- [Instructions to follow] Using the listing below, print the line containing "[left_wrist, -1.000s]", the line containing "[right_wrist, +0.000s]", and each line between them, exactly and nothing else. Pictures stay out of the print.

- [Dataset extract]
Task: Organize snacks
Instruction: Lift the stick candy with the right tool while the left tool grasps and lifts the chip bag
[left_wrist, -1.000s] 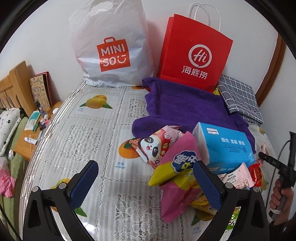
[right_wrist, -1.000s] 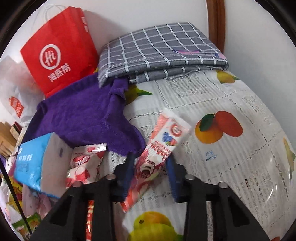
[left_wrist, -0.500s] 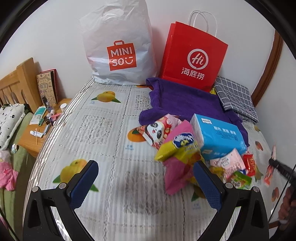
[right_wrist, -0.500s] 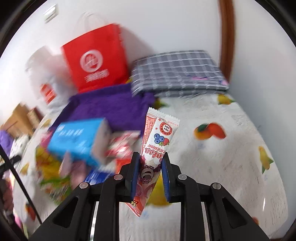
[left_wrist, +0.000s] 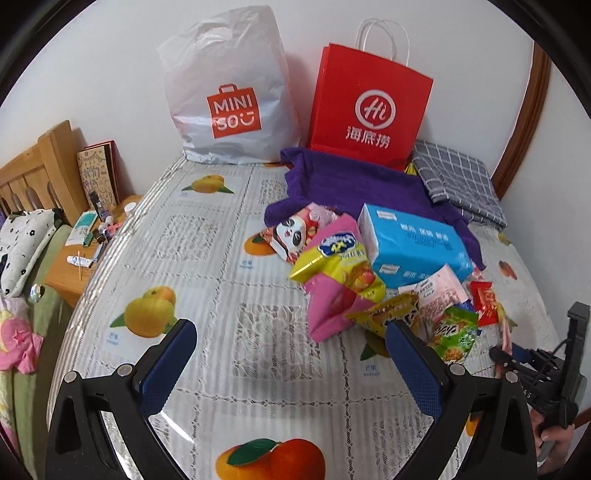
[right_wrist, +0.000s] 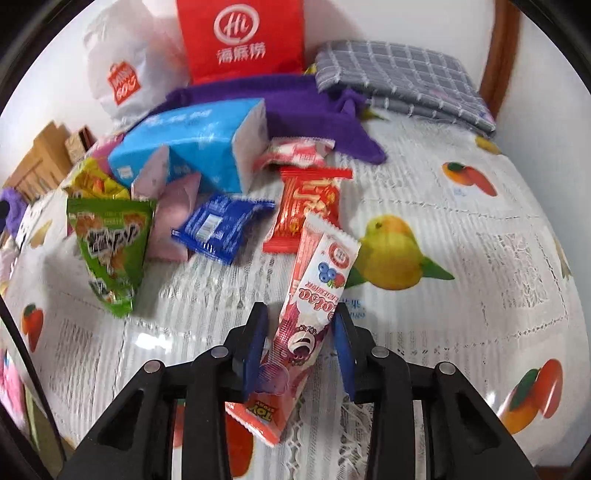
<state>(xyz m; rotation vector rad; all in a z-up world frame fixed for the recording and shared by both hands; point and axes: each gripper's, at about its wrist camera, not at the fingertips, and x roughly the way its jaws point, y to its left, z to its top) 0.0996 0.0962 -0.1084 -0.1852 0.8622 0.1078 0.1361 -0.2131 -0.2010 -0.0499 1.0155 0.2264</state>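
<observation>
A bed covered in a white lace-patterned sheet printed with fruit (left_wrist: 221, 258) fills the room. At its far end, against the wall, a white plastic MINISO shopping bag (left_wrist: 231, 92) stands beside a red paper carrier bag with white handles (left_wrist: 369, 107). In front of them lie a rumpled purple towel (left_wrist: 354, 184) and a folded grey checked cloth (left_wrist: 458, 181). Partly on the towel's near edge rests a blue soft pack of tissues (left_wrist: 413, 243), with a heap of snack packets around it: a pink and yellow crisp bag (left_wrist: 336, 280), a green snack packet (right_wrist: 110, 243), a small dark blue wrapper (right_wrist: 221, 229) and a red foil wrapper (right_wrist: 310, 206). The left gripper (left_wrist: 291, 365) hovers low over bare sheet, its blue pads spread wide with nothing between them. The right gripper (right_wrist: 301, 343) is pinching a long pink and white berry-printed snack stick (right_wrist: 314, 306), lifted clear of the sheet near the red wrapper.
</observation>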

- [Result below]
[left_wrist, -1.000s] 
[right_wrist, -1.000s] 
[left_wrist, -0.500s] 
[right_wrist, -0.500s] 
[left_wrist, +0.000s] 
[right_wrist, +0.000s] 

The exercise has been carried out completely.